Ayla led the three guests to the pile of bone-and-wood platters first and urged them to try everything. Then everyone else fell into line. Usually, those who shared a lodge had their morning meal together, but this had become the first of what would be many meals that would be shared, not only with their own Cave, but with other friends and relatives. There would even be a few occasions when the entire Summer Meeting would all feast together, but that would involve a great deal of organizing and planning. One of them would be the Matrimonial Feast.

When everyone was through eating, people started leaving for various other activities, but most of them stopped by to say a few words to their guests. Mardena was feeling a little flustered with all the attention, but she also felt a glow of warmth. She couldn’t remember ever being treated so well. Proleva came to talk to them and said a few words to Mardena and Denoda, then turned to Ayla.

“We’ll finish up here, Ayla. I think you have something you want to talk to Mardena about,” she said.

“Yes. Would you and Lanidar, and Denoda if she wants, like to take a walk with me?”

“Where are we going?” Mardena said with a touch of edginess.

“To see some horses,” Ayla said.

“Can I come along, Ayla?” Folara said. “If you don’t want
me to, just go ahead and say so, but I haven’t seen the horses for a while.”
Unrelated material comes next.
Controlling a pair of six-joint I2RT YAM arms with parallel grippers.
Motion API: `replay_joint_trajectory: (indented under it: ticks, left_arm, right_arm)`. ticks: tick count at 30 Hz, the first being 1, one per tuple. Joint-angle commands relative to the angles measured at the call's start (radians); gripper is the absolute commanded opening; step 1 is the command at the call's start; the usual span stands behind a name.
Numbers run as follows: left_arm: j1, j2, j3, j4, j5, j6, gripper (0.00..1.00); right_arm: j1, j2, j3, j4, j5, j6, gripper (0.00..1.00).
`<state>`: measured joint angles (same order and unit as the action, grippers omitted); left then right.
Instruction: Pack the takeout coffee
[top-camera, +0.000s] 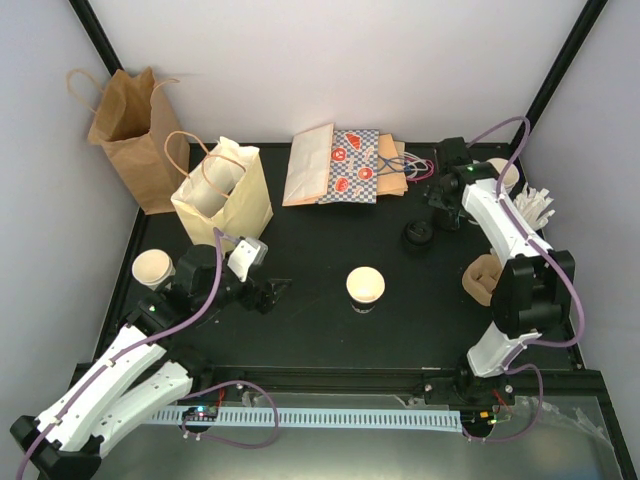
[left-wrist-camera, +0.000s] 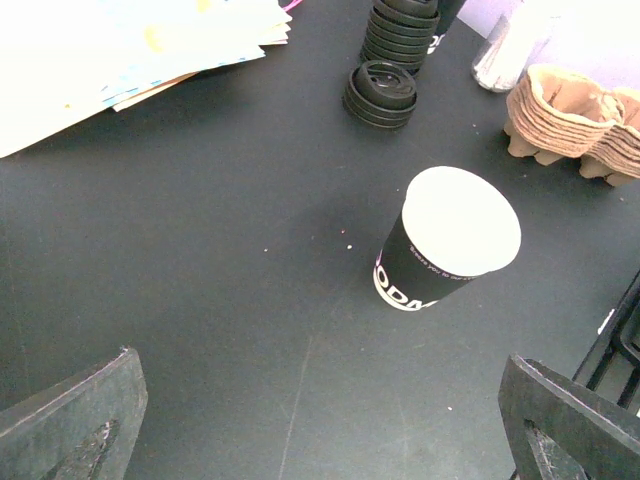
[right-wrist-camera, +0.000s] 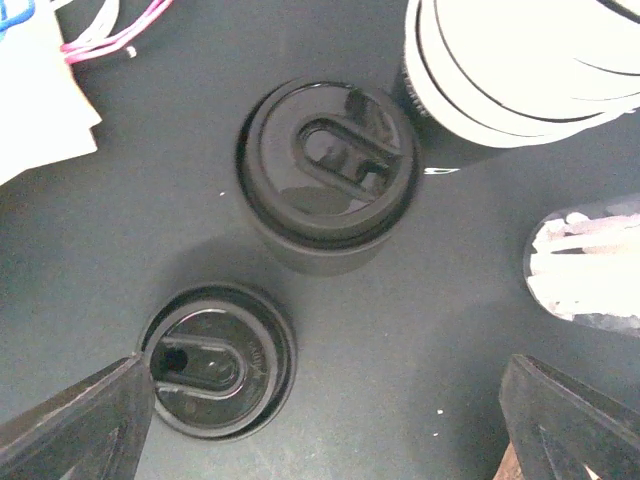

Ayla smiled. “Of course you can,” she said. It might actually make it easier to get Mardena to agree to let Lanidar watch them if someone so friendly and unafraid of them was there. She turned to look for the boy and saw him sitting next to Lanoga, who was holding Lorala, and they seemed to be talking easily. Tremeda’s two-year boy was sitting on the ground nearby.

As they headed in their direction, Mardena asked, “Who is that girl? Or is she a woman? She seems very young to have a baby that age.”

“Too young, for certain. She hasn’t even had First Rites,” Ayla said. “That’s her sister, and the other one, the two-year, is her brother, but as far as the babies are concerned, Lanoga is their mother.”

“I don’t understand,” Mardena said.

“I’m sure you’ve heard of Laramar? He’s the one who makes the barma?” Folara said.

“Yes,” Mardena said.

“Everyone has,” Denoda said.

“Then perhaps you’ve heard of his mate, Tremeda. She does nothing but drink the barma he makes, and have children that she won’t take care of,” Folara said, full of derision.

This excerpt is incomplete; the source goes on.